WHAT YOU NEED TO DO:
Each line in the material below, starting at the one that contains "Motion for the" and ending at the one that contains "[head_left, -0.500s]", should be repeated exactly; the pictures should not.

RECORDS PROVIDED:
══════════════════════════════

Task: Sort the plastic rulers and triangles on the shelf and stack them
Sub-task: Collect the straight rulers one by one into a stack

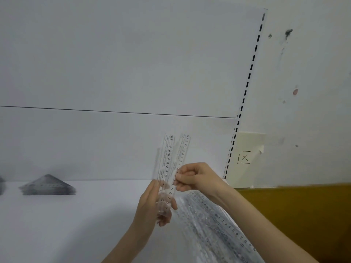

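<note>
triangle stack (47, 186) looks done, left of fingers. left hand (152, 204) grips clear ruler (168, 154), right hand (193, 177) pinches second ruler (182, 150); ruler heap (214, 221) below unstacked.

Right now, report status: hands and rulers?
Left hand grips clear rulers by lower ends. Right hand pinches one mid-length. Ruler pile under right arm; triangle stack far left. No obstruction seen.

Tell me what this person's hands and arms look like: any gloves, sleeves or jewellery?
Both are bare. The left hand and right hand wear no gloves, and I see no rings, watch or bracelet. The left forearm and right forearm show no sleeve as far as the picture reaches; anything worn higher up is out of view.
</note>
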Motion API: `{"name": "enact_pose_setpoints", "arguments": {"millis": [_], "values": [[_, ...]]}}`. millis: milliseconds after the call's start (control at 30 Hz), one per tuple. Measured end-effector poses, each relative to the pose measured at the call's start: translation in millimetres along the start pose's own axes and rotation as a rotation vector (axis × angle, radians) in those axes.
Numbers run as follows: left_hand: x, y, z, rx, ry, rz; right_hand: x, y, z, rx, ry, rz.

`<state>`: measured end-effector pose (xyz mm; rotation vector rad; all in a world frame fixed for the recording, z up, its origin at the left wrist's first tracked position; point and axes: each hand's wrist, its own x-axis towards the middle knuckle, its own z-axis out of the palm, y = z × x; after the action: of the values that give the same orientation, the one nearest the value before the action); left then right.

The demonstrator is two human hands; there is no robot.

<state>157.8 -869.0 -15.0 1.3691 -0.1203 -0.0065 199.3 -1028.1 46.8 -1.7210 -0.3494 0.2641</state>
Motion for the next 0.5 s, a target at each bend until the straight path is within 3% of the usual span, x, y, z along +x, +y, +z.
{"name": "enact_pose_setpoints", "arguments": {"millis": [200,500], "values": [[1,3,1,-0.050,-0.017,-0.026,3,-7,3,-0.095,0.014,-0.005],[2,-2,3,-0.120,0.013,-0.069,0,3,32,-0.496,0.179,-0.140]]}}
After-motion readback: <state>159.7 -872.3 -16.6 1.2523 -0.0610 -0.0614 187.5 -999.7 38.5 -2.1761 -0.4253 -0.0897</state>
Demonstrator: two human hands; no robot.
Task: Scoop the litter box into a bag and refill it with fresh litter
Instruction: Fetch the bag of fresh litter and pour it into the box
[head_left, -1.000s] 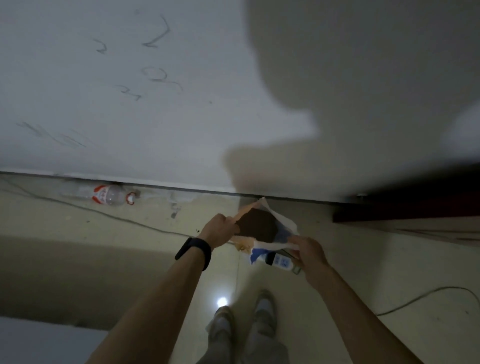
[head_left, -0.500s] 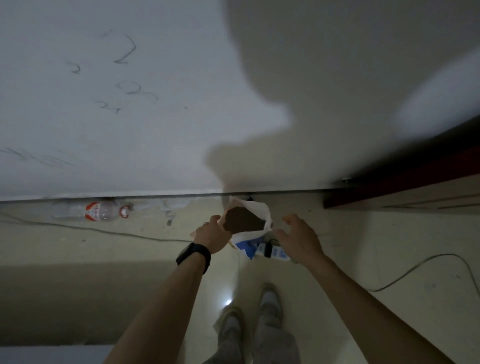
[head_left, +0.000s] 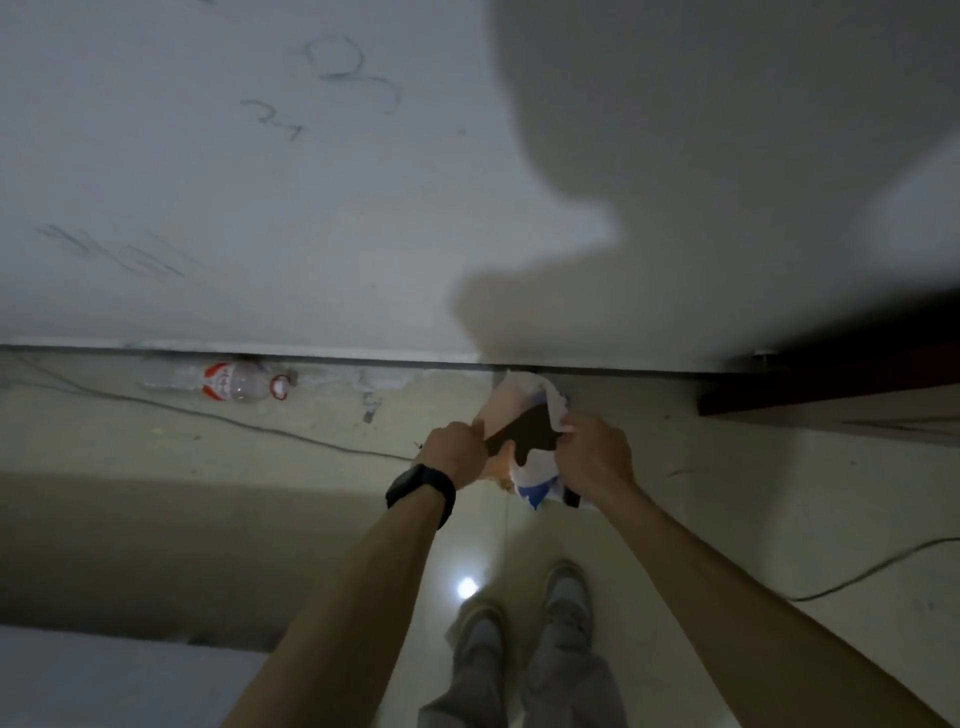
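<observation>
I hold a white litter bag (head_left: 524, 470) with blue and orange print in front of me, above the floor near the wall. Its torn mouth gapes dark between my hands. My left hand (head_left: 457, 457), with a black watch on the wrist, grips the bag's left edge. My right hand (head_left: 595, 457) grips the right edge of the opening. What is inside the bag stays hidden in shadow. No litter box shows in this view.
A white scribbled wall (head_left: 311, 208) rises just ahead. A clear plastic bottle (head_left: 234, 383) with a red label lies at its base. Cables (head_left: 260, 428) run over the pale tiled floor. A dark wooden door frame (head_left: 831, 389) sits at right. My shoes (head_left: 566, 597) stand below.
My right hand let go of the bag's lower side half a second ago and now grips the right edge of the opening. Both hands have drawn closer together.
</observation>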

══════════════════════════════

RESPONSE:
Motion for the next 0.5 s, a target at each bend until the straight path is within 3% of the usual span, x, y, z along +x, +y, +z.
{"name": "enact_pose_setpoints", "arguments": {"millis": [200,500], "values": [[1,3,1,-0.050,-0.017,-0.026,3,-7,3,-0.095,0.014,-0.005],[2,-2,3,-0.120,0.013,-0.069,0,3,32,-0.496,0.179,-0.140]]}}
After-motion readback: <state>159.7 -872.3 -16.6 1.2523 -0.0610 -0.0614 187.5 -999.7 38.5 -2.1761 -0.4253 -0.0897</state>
Demonstrator: two human hands; no robot.
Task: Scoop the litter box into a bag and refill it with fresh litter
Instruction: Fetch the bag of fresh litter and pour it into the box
[head_left, -1.000s] 
[head_left, -0.500s] 

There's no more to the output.